Flamínio Jallageas (Brasil) mostra uma sala de jantar que não é uma sala de jantar. É uma projeção. Durante essa projeção, começam a sumir móveis, objetos, sem que você perceba o momento exato do sumiço. Lá pelas tantas, passa uma pessoa que não está na projeção. Está na frente da projeção, interrompe a projeção. Ela fecha uma porta da sala de jantar. E eu, na frente dessa pessoa, construo então uma narrativa a respeito de imagens que, no entanto, sumiram na minha frente sem eu perceber.
No andar de cima da galeria estavam as fotos. Ou quase-fotos.

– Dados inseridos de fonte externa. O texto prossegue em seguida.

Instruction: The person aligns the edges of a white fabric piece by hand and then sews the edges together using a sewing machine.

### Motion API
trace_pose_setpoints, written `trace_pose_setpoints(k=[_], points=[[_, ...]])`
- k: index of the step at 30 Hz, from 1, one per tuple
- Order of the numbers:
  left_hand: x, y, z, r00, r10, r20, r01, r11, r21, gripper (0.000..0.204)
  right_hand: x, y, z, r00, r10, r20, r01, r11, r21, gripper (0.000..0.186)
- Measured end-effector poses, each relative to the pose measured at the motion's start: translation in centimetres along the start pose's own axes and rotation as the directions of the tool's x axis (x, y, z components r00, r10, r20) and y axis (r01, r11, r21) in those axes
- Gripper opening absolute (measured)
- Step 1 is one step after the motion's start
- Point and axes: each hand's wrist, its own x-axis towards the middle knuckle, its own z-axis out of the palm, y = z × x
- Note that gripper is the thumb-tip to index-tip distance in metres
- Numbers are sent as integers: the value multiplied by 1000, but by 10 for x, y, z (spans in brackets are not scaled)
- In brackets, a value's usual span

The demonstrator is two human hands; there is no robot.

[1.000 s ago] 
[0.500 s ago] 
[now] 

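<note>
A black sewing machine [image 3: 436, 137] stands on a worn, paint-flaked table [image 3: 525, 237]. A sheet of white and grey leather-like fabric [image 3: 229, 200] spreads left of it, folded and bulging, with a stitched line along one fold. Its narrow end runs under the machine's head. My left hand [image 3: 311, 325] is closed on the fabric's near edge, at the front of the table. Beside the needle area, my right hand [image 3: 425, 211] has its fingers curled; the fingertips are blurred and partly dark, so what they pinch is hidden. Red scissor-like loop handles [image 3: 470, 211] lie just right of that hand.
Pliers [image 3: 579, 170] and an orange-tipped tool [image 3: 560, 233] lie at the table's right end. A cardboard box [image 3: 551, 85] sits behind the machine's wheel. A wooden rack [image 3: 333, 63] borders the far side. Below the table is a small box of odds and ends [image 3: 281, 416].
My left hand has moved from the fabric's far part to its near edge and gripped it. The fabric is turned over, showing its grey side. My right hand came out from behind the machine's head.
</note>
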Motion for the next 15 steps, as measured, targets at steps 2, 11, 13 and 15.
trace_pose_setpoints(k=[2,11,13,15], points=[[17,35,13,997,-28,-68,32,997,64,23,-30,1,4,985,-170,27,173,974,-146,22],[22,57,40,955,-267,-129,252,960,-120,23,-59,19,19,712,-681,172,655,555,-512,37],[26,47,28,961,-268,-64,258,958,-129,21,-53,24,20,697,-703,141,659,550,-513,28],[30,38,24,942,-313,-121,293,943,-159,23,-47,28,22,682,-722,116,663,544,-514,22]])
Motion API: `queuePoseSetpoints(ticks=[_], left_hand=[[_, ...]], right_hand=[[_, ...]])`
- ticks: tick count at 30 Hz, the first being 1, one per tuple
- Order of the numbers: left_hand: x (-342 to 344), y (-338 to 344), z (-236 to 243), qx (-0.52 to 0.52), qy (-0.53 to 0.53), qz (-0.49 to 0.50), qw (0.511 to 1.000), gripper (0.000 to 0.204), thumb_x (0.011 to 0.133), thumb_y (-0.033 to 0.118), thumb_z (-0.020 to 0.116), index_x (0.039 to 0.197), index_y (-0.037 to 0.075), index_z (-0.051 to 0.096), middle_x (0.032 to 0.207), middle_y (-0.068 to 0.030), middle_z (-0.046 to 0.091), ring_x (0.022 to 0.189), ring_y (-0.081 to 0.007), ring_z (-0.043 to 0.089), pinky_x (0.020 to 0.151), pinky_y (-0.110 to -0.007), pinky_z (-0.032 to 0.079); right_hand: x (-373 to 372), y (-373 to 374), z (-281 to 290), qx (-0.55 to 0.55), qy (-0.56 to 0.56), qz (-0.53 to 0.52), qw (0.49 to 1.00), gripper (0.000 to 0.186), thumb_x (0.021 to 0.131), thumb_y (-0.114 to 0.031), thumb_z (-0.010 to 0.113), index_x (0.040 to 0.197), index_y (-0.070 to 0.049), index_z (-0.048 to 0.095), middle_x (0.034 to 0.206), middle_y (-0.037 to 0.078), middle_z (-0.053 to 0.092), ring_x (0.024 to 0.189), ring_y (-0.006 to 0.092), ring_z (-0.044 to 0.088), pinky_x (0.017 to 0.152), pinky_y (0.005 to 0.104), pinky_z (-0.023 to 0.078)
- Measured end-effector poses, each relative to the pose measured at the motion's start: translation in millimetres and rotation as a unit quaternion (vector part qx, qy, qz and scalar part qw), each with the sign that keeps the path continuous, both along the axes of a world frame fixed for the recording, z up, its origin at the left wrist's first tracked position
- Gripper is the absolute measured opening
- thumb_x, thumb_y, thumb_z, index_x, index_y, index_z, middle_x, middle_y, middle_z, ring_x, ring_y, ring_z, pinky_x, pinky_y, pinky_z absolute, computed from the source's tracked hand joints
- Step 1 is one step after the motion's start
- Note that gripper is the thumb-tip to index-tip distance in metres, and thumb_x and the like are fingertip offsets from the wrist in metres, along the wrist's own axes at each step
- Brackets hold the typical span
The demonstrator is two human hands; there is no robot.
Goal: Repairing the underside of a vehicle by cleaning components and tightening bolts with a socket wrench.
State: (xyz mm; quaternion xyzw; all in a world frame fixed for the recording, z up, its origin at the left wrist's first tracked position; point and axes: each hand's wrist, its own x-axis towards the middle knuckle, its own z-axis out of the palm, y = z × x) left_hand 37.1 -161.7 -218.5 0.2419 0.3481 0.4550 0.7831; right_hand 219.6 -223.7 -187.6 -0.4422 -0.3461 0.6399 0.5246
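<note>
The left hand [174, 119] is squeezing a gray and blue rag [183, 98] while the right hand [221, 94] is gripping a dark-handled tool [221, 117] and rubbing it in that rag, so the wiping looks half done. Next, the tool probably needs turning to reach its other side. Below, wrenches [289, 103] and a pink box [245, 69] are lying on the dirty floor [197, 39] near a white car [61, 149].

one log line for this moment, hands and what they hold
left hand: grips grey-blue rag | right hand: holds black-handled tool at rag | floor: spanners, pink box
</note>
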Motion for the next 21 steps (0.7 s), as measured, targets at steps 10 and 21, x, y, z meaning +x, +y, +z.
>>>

Ana Teixeira (Brasil) faz uma sequência. Um corredor de hospital que vai ficando vazio à medida que a noite chega. Lina Kim (Brasil) mostra cenas tropicais. Verdade? Não. É uma praia artificial, vegetação em estufa. Você não vê o que você vê. A manteiga de Jorge Menna Barreto é uma realidade que derrete na sua frente. A Série Pantone de Erica Bohm (Argentina) uma paisagem que mal se vê. Daniel Athayde (Brasil) traz naturezas para lá de mortas: legumes murchos, nuggets velhos, balas frutella desembrulhadas. E Michael Wesely (Alemanha) fotografa uma paisagem em movimento. O resultado é que você só vê, das coisas que passaram, linhas horizontais. As coisas foram embora, só deixaram um rastro – inventado por você.
Lista completa dos artistas:
Camila Esposati, Cristiano Lenhardt, Flaminio Jallageas, Roberto Bellini, Raquel Kogan & Lea Van Steen, Ana Teixeira, Claudia Jaguaribe, Daniel Athayde, Gui Mohallem, Jorge Menna Barreto, Lina Kim, Laura Erber (Brasil), Cristian Segura, Roberto Jacoby, Alejandro Chaskielberg, Erica Bohm, Nicola Costantino (Argentina), Wilfredo Prieto (Cuba), Michael Wesely (Alemanha), Toby Christian (Inglaterra), Titouan Lamazou (França) Enrique Radigales (Espanha) e Monica Espinosa (México).
Elvira Vigna é escritora, com um mestrado em teoria da significação pela UFRJ. Último livro: "O que deu para fazer em matéria de história de amor", 2012, Companhia das Letras.